The first page was a surprisingly accurate set of statistics. They knew her birthday and height and weight, give or take a few inches and pounds, they had an incomplete list of languages she spoke, another list of combat and martial arts styles she was proficient in, and a short column detailing her preferred weapons. She flipped to the second page and skimmed a chronological list of assassinations, infiltrations, and undercover jobs S.H.I.E.L.D. seemed to think she had committed. There were more than a few gaps in their intel there, and one incorrectly attributed bombing in Kiev. The kill order Barton had referenced was an actual signed piece of paper - _Nicholas J Fury, Director_ - and endorsed with the World Security Council seal. That was the meat of the file, she supposed, but she found what she was looking for in the very back.

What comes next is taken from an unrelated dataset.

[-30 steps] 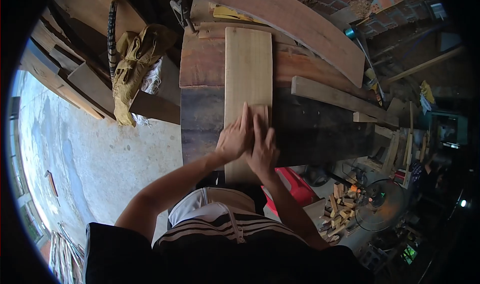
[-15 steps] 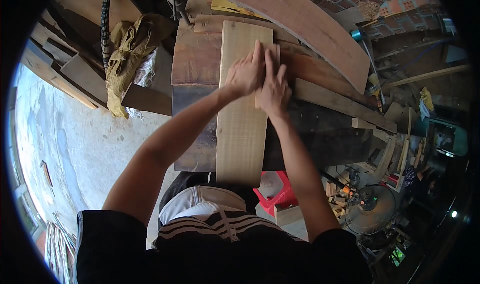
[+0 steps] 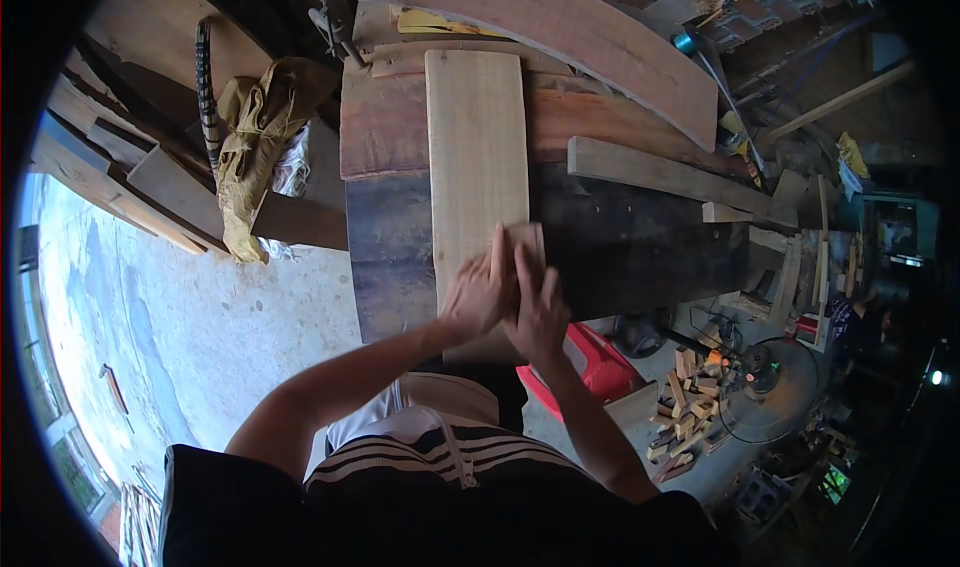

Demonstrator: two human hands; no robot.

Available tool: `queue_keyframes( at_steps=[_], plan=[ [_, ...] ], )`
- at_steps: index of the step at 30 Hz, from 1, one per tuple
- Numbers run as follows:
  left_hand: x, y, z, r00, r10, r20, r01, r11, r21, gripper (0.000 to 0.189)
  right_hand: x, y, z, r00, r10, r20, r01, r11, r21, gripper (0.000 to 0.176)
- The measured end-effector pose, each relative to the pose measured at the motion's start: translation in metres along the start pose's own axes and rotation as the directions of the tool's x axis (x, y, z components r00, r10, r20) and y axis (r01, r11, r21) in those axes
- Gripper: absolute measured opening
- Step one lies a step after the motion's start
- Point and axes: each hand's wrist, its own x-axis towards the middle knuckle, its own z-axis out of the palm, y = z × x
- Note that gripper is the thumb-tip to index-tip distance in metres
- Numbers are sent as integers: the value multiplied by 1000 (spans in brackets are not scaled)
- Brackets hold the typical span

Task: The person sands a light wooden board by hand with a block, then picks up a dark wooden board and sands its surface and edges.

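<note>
Pale board [image 3: 475, 137]: in the head view it lies flat on the table [image 3: 640, 247]; its long axis goes from near the person's waist to the far side of the table, and the greater part of it lies ahead of the fingertips.
Small block [image 3: 527, 235]: it sits at the right edge of the board, partly under the fingers.
Left hand [image 3: 474, 292]: nearer to the middle line of the board, its index finger pointing forward, the others bent.
Right hand [image 3: 540, 312]: just beside the left one, nearer to the right edge of the board, two fingers stretched along the block.
Grip: both hands are on the block; how tightly the fingers close around it I cannot tell, since the thumbs are hidden.
Board surface: light wood, plain and smooth-looking, a long rectangle.
Table surface: dark, stained planks, with a reddish part at the far side.
Curved plank [image 3: 560, 42]: reddish-brown wood, bent like a bow.
Narrow bar [image 3: 665, 176]: greyish wood, straight, apart from the board.
</note>
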Motion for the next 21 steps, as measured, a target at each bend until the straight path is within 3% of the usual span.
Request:
queue_keyframes(
  at_steps=[3, 6, 8, 12, 14, 16, 20, 21],
  plan=[
    [-29, 2, 4, 993, 91, 71, -91, 996, 2, 92, -30, -1, 4, 995, -44, -87, 47, 998, 34, 74],
    [4, -2, -11, 996, 54, 78, -55, 998, 15, 94, 3, 1, 2, 999, -26, -46, 27, 999, 22, 76],
    [46, -7, -30, 991, 101, -85, -93, 991, 93, 86, 56, -3, -6, 1000, 8, -4, -7, 1000, 21, 77],
    [145, -27, -70, 983, -23, -183, 52, 986, 159, 86, 173, 1, -2, 991, -80, -107, 79, 997, -16, 82],
    [192, -33, -99, 975, -140, -174, 163, 978, 130, 81, 228, -5, -11, 1000, -17, 7, 16, 1000, 26, 88],
    [228, -46, -118, 967, -206, -148, 222, 970, 103, 77, 271, -2, -6, 991, -116, -66, 119, 991, 55, 81],
    [245, -70, -111, 987, -99, -128, 116, 985, 129, 78, 278, 1, 1, 972, -152, -179, 166, 984, 66, 77],
    [236, -62, -106, 977, -154, -145, 163, 985, 51, 78, 267, -1, 1, 984, -116, -131, 124, 991, 56, 77]
  ],
)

Three pages, stapled in one corner and printed front-and-back, detailing the Red Room's training program. It wasn't as thorough as she'd been stupid enough to hope. There was only one brief sentence under the heading Mind Control: _Operatives possibly subjected to methods of reprogramming to ensure compliance_.

Well, they weren't wrong.

She leered down at the file, fighting back the impulse to fling it across the room for its uselessness.

"Find anything interesting?"

She startled and glanced sharply up to find Barton standing at the foot of the sofa, a steaming ceramic mug in each hand. The fact that he'd managed to sneak up on her unnerved her, but she blamed it on the drugs dulling her reflexes.

"Your intel's shit," she replied, and tossed the file on the table.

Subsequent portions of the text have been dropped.